### What to work on
Check every line of the entries for "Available", and copy the lines that hold it.

[Stored items]
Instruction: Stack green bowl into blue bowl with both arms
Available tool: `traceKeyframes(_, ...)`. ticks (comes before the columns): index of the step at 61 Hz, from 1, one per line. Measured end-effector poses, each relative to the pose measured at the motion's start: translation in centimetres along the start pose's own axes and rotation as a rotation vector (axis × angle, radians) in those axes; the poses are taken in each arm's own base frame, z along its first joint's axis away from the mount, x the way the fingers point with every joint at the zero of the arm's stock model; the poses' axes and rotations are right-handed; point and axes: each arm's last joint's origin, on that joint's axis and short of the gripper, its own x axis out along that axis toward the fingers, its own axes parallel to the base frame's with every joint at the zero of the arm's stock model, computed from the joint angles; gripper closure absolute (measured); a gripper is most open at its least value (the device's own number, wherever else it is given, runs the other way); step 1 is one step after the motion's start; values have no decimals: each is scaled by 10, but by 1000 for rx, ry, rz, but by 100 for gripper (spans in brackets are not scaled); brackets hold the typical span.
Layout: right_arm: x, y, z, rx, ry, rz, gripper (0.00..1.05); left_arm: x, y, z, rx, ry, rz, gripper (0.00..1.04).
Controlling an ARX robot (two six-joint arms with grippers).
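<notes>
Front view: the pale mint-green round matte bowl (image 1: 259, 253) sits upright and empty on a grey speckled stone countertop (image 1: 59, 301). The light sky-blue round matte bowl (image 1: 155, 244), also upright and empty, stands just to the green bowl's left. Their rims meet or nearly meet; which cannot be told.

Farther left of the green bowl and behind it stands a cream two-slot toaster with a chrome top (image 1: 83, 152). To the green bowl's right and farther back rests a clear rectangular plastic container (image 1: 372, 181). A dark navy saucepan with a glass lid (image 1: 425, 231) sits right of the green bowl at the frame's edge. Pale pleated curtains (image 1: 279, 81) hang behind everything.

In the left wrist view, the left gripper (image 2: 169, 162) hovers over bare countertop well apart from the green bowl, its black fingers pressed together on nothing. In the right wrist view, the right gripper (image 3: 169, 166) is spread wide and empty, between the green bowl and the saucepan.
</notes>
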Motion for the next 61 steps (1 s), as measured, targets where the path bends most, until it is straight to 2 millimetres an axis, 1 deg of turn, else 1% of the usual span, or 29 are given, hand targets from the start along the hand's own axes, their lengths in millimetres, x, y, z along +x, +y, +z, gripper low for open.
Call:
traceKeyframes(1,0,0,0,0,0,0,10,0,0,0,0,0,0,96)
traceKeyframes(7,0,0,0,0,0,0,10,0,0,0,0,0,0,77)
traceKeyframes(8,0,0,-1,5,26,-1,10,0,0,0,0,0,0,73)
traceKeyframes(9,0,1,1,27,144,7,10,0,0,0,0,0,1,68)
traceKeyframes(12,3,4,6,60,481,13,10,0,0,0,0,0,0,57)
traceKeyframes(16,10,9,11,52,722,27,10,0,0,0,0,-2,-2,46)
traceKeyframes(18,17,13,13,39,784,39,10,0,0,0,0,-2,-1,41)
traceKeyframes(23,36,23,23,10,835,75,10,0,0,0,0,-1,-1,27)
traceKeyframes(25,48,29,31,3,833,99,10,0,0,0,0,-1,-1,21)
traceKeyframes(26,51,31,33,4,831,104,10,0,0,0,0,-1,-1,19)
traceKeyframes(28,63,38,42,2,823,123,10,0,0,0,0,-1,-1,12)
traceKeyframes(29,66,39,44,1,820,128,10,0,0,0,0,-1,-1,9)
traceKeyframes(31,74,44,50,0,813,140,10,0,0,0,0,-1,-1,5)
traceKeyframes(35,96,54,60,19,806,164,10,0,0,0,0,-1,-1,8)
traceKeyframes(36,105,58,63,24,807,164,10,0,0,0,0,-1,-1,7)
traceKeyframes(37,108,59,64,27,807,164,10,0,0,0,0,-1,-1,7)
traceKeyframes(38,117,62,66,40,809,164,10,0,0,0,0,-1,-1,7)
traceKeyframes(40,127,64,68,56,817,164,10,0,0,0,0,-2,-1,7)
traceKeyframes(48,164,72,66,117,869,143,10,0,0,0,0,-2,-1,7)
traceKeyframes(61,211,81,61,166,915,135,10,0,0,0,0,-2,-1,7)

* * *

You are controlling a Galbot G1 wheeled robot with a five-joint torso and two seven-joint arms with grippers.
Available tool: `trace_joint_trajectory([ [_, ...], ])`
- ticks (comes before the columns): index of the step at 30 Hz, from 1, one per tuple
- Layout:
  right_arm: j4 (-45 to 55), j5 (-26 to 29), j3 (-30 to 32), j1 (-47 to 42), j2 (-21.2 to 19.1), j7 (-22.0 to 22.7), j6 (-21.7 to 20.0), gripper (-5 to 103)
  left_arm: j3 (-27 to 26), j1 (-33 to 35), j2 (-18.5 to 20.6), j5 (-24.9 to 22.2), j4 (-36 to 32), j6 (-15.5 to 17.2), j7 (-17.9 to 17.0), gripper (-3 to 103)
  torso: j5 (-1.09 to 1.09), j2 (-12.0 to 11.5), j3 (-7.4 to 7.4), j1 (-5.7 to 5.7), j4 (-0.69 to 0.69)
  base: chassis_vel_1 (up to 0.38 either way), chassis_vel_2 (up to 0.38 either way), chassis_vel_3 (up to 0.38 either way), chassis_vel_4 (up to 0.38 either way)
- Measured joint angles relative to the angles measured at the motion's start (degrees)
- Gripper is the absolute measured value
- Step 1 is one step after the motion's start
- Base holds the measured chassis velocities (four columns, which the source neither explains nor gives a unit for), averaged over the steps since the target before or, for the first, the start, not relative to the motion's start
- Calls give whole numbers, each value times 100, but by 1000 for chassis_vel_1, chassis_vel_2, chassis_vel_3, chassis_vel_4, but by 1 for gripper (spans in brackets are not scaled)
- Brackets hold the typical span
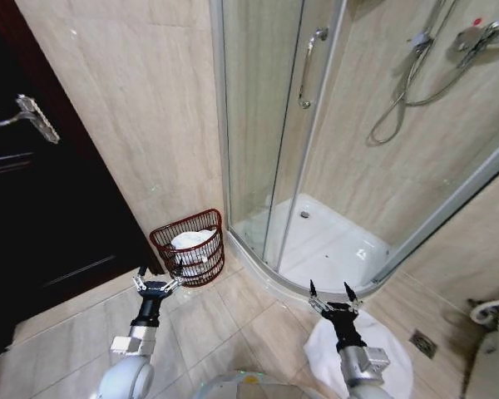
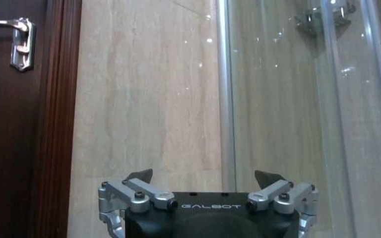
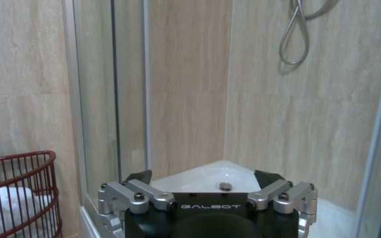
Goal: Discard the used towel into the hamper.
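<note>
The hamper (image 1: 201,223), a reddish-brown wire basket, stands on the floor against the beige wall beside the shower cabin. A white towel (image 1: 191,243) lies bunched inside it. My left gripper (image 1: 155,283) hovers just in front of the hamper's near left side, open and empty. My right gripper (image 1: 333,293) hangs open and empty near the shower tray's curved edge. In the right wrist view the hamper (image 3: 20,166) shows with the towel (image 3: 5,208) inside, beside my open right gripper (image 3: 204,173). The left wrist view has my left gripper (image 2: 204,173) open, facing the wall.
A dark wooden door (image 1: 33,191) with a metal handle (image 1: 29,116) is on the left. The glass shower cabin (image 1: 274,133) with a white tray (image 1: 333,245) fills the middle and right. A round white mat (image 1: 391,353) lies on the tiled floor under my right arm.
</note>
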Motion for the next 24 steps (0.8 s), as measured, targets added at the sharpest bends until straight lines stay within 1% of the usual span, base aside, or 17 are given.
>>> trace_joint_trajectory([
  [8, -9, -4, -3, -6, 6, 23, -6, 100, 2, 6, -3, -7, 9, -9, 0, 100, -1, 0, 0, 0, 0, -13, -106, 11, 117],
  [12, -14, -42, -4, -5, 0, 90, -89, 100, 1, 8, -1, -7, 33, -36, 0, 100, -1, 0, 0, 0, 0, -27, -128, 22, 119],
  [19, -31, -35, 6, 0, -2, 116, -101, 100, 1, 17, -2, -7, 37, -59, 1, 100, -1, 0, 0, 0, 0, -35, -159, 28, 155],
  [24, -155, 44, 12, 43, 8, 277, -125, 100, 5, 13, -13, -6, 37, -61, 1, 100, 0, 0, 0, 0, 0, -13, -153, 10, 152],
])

### Exercise answer
Available tool: `traceKeyframes(_, ...)`. ticks (comes before the columns): index of the step at 61 Hz, from 1, one per line. Measured end-effector poses, each relative to the pose measured at the motion's start: translation in centimetres along the start pose's own axes and rotation as a rotation vector (axis × angle, radians) in those axes; the poses are taken in each arm's own base frame, z along its first joint's axis away from the mount, x the way the fingers point with every joint at the zero of the arm's stock model; the poses' axes and rotations are right-handed; point and axes: each arm's last joint's origin, on that joint's axis and short of the gripper, its own x axis out along that axis toward the fingers, its own axes parallel to the base frame's with every joint at the zero of the arm's stock model, computed from the joint angles; gripper closure absolute (measured); a gripper is most open at its least value (the device's own number, wherever else it is given, runs the other way); step 1 is one step after the motion's start; values have no decimals: each is scaled by 10, but by 1000 for rx, ry, rz, but by 100 for gripper (spans in brackets are not scaled); brackets hold the typical span.
Available tool: `trace_joint_trajectory([ [_, ...], ])`

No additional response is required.